The set of questions RM & Pricing leadership need to tackle include:
- Are the tools available today the same that will be needed when demand returns?
- Will the select systems’ parameters and levers be primed for tuning and adjusting in order to achieve revenue-maximizing results as demand returns?
- Is there close enough alignment between those critical tools and the redefined roles & responsibilities,
o With the above in mind, are the analysts and leads in those roles trained and capable of using the selected tools?
- Has the organization been paying close enough attention to maintaining Data Integrity?
o Were options carefully vetted, or do they need to be re-assessed?
o What is the timeframe for removing Censoring?
Driven and strongly impacted by People and Technology, most processes have changed. They had to. They have been updated, adjusted and some even eliminated. This will continue to occur, perhaps to an even larger degree - since process changes normally take longer to be addressed and implemented. These, therefore, will require periodic revisions considering they depend as much on market realities as they rely on the size and shape of the organization and the tools at their disposal. Processes have and will continue to be a recurrent Change Management challenge.
Should RM &Pricing departments throw away prior, established processes and Best Practices documentation? The perhaps obvious answer is NO. But the reasons is of importance here:
- The “New Normal,” will likely be a scaled down version of the prior to 2020 bonanza in the airline business. That is, lower demand and lower industry capacity - whether it is smaller airlines networks or lesser number of airlines; most likely both. As a result, many of the original business scenarios will apply, but fit to a smaller network.

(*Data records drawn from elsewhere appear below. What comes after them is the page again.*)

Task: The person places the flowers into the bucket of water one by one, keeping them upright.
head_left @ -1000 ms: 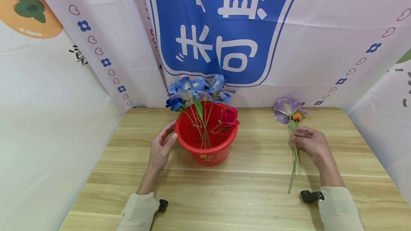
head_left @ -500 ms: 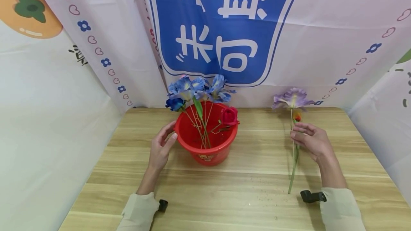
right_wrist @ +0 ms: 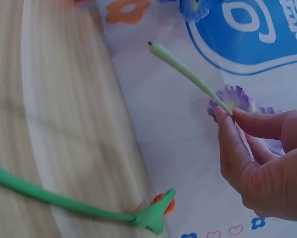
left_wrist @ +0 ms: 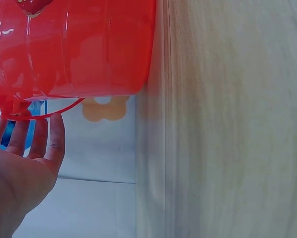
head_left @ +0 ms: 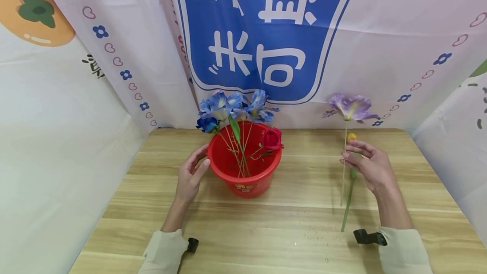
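Observation:
My right hand (head_left: 369, 166) pinches the thin stem of a purple artificial iris (head_left: 351, 107) between thumb and fingertips. In the right wrist view the stem (right_wrist: 188, 74) juts out past the fingers, its blossom partly behind them. Under this hand lies an orange-yellow flower with a green stem (head_left: 347, 212), its bud partly hidden in the head view. My left hand (head_left: 192, 176) rests its fingertips at the left rim of a red bucket (head_left: 243, 179); in the left wrist view the fingers touch the bucket's thin handle (left_wrist: 69, 106). Blue flowers (head_left: 220, 105) and a red rose (head_left: 272, 138) stand in the bucket.
Both hands are over a wood-grain table (head_left: 243, 231) with small droplets or specks near its middle. A white cloth with a blue printed panel (head_left: 281, 62) hangs close behind the table. White cloth also closes off both sides.
My right hand has picked the purple iris up off the table and raised it upright, away from the orange-yellow flower. My left hand and the bucket have stayed put.

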`<state>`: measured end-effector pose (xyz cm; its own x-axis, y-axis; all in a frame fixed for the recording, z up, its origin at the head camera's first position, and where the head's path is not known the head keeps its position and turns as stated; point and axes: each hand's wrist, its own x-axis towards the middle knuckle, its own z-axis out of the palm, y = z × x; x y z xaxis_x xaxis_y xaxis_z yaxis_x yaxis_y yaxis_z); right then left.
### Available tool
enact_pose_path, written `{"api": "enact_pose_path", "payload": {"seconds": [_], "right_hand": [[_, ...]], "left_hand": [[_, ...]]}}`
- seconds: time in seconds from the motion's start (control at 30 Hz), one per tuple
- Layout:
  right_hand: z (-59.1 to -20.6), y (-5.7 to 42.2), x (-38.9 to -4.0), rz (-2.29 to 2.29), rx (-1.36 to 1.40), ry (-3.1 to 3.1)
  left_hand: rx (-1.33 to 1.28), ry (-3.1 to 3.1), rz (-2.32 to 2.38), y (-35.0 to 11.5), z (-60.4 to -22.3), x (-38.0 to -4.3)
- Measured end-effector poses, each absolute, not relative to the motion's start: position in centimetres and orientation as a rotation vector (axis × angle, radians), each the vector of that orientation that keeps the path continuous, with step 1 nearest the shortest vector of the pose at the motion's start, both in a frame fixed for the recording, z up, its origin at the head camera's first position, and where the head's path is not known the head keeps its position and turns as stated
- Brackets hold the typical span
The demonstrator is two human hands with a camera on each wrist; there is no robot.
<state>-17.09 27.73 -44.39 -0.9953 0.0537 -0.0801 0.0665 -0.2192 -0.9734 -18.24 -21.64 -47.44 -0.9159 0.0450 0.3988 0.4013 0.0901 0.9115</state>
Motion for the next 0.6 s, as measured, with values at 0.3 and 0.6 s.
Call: {"api": "enact_pose_path", "payload": {"seconds": [0.3, 0.6], "right_hand": [[-42.1, 26.0, -16.8, -2.472, 0.080, 1.977], [-38.8, 22.9, -17.2, -2.540, 0.004, 2.011]], "left_hand": [[-0.438, -2.106, -1.919, -21.6, -47.5, -18.1], [-0.442, -2.100, -1.909, -21.6, -47.4, -18.2]]}}
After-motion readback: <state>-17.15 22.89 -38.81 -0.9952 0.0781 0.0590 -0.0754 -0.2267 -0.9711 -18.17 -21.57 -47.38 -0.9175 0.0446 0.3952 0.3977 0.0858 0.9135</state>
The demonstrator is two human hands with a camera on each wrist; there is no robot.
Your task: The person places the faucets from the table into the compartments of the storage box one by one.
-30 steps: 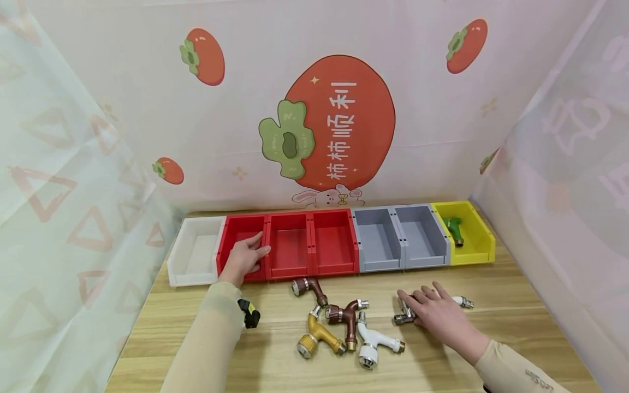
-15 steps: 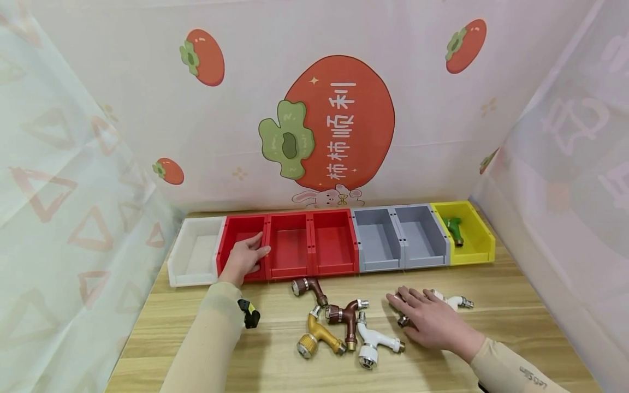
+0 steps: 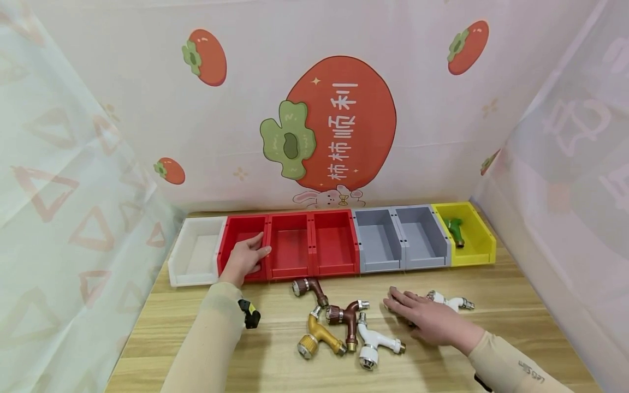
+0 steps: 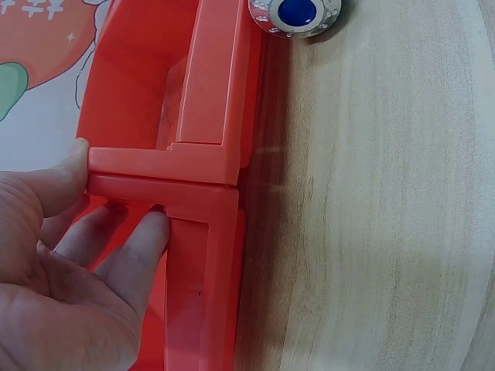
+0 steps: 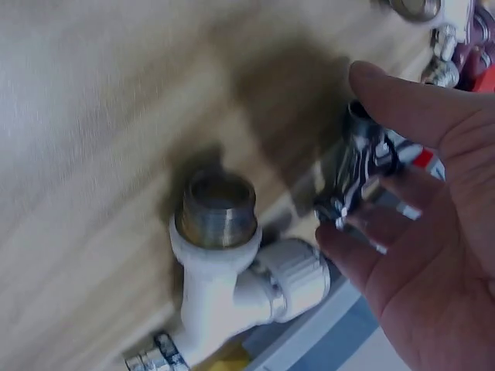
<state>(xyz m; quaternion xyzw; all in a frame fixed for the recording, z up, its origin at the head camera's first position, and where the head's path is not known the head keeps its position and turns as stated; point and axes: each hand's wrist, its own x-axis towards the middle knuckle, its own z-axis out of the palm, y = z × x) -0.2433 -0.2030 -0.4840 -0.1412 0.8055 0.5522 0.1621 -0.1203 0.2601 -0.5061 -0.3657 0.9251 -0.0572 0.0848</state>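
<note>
My left hand (image 3: pixel 243 257) pinches the shared wall of two red bins, its thumb in the middle bin and its fingers inside the left red bin (image 4: pixel 203 255). My right hand (image 3: pixel 437 321) is low over the table at the right. Its thumb and fingers are around a chrome faucet (image 5: pixel 357 166), mostly hidden under the hand in the head view. Just beyond that hand lies a white faucet (image 5: pixel 209 290) with a ribbed knob. Left of it on the table are another white faucet (image 3: pixel 375 341), a yellow faucet (image 3: pixel 319 332) and two brown faucets, including one elbow-shaped (image 3: pixel 312 288).
A row of bins runs along the back: a white bin (image 3: pixel 173 262), red bins, two grey bins (image 3: pixel 380 266) and a yellow bin (image 3: pixel 484 257). A green faucet (image 3: pixel 455 232) lies in the yellow bin. Printed cloth stands behind and at both sides.
My right hand has shifted slightly left, with the chrome faucet turning and moving under it. More of the white faucet beside it shows now. The left hand stays in place.
</note>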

- The vast majority of processes can and should be re-purposed and adjusted to address new current and future market scenarios. The processes to be followed will require adjustments to legacy processes. In the future, driven by market needs and adjusted based on People considerations (size and shape of the organization) as well as surviving (and new) Tools and Technologies.
One good example is the so-called “New Market Entry” scenario. Every airline should have a clearly outlined process and steps on how to effectively accomplish this common business scenario. The process likely includes all analyst roles (in specified region or areas) interacting among each other, with various levels of leadership, and across other departments (i.e. Network Planning, Sales, etc). It should also include the review of key data sets (i.e. OA capacity, pricing, demand flow, etc.); then actioning in various systems, including RM, Inventory/Res, distribution.
The updated, adjusted process would become more of a “Market RE-entry” scenario, whereby processes and steps are revised and, some of them, simplified. They may include only a sub-set of interactions, altered or new data analyses, changes in certain decision-making points, and so on. Re-purposing and updating, based on new realities, new best practices is the better approach; rather than drafting them from scratch.
The RM & Pricing teams will also need to solve for the following challenges swiftly and in parallel to the above topics.
- Ability to closely coordinate with Network Planning. During these times, RM & Pricing should more than ever complement and even validate Network decisions. Those airlines with established processes and good relationships are already ahead of the game. Those airlines who do not, must leverage this crisis as an opportunity to now build a constructive relationship. Few airlines have even gone as far as now consolidating these two organization at the same VP level, which has a number of advantages.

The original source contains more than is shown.